» What to work on
Copy the data exactly from the line that contains "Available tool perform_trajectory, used" through the line that contains "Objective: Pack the", keeping both end lines and leaving out everything else.

» Data section
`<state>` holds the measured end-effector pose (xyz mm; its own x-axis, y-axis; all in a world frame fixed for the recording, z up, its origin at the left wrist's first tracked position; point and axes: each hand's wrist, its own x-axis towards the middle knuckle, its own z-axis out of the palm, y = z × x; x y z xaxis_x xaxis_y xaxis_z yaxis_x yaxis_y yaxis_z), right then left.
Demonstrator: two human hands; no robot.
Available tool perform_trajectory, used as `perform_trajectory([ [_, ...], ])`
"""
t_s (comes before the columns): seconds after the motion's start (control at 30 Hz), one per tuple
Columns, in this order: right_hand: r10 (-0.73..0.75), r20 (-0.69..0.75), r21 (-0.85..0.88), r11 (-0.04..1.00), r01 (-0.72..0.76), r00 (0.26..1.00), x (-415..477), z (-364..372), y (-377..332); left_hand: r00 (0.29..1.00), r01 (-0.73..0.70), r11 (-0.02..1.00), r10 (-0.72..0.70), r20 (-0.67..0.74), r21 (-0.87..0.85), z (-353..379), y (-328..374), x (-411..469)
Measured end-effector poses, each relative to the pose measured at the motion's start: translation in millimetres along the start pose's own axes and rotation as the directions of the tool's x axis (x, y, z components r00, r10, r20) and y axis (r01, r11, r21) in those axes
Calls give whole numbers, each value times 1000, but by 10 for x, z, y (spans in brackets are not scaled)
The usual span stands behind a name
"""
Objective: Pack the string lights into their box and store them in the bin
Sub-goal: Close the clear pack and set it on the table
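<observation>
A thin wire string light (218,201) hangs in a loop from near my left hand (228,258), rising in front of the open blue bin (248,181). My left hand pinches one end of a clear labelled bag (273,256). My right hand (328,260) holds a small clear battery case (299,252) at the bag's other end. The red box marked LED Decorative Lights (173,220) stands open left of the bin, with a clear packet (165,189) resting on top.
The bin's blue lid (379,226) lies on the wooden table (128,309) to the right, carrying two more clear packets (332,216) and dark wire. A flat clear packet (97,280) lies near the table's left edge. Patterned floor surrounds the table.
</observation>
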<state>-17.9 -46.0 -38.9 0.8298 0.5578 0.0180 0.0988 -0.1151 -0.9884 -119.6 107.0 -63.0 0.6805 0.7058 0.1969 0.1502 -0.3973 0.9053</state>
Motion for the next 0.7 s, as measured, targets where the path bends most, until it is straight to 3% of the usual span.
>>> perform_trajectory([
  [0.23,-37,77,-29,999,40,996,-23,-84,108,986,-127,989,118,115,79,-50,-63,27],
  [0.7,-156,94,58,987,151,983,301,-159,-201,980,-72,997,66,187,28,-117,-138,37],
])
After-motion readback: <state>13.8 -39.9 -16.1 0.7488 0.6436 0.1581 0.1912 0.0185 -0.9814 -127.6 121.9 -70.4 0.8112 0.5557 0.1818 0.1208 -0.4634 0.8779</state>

» Solution below
Available tool perform_trajectory, used as `perform_trajectory([ [_, ...], ])`
"""
t_s (comes before the columns): seconds after the motion's start (control at 30 Hz), one per tuple
Columns, in this order: right_hand: r10 (-0.73..0.75), r20 (-0.69..0.75), r21 (-0.85..0.88), r11 (-0.04..1.00), r01 (-0.72..0.76), r00 (0.26..1.00), x (-415..477), z (-364..372), y (-377..332); left_hand: r00 (0.29..1.00), r01 (-0.73..0.70), r11 (-0.02..1.00), r10 (-0.72..0.70), r20 (-0.67..0.74), r21 (-0.87..0.85), z (-353..379), y (-328..374), x (-411..469)
Measured end-effector poses, each relative to the pose measured at the motion's start: translation in millimetres along the start pose's own axes and rotation as the directions of the tool's x axis (x, y, z components r00, r10, r20) and y axis (r01, r11, r21) in those axes
Calls give whole numbers, each value times 1000, but by 10 for x, z, y (spans in brackets are not scaled)
The usual span stands behind a name
"""
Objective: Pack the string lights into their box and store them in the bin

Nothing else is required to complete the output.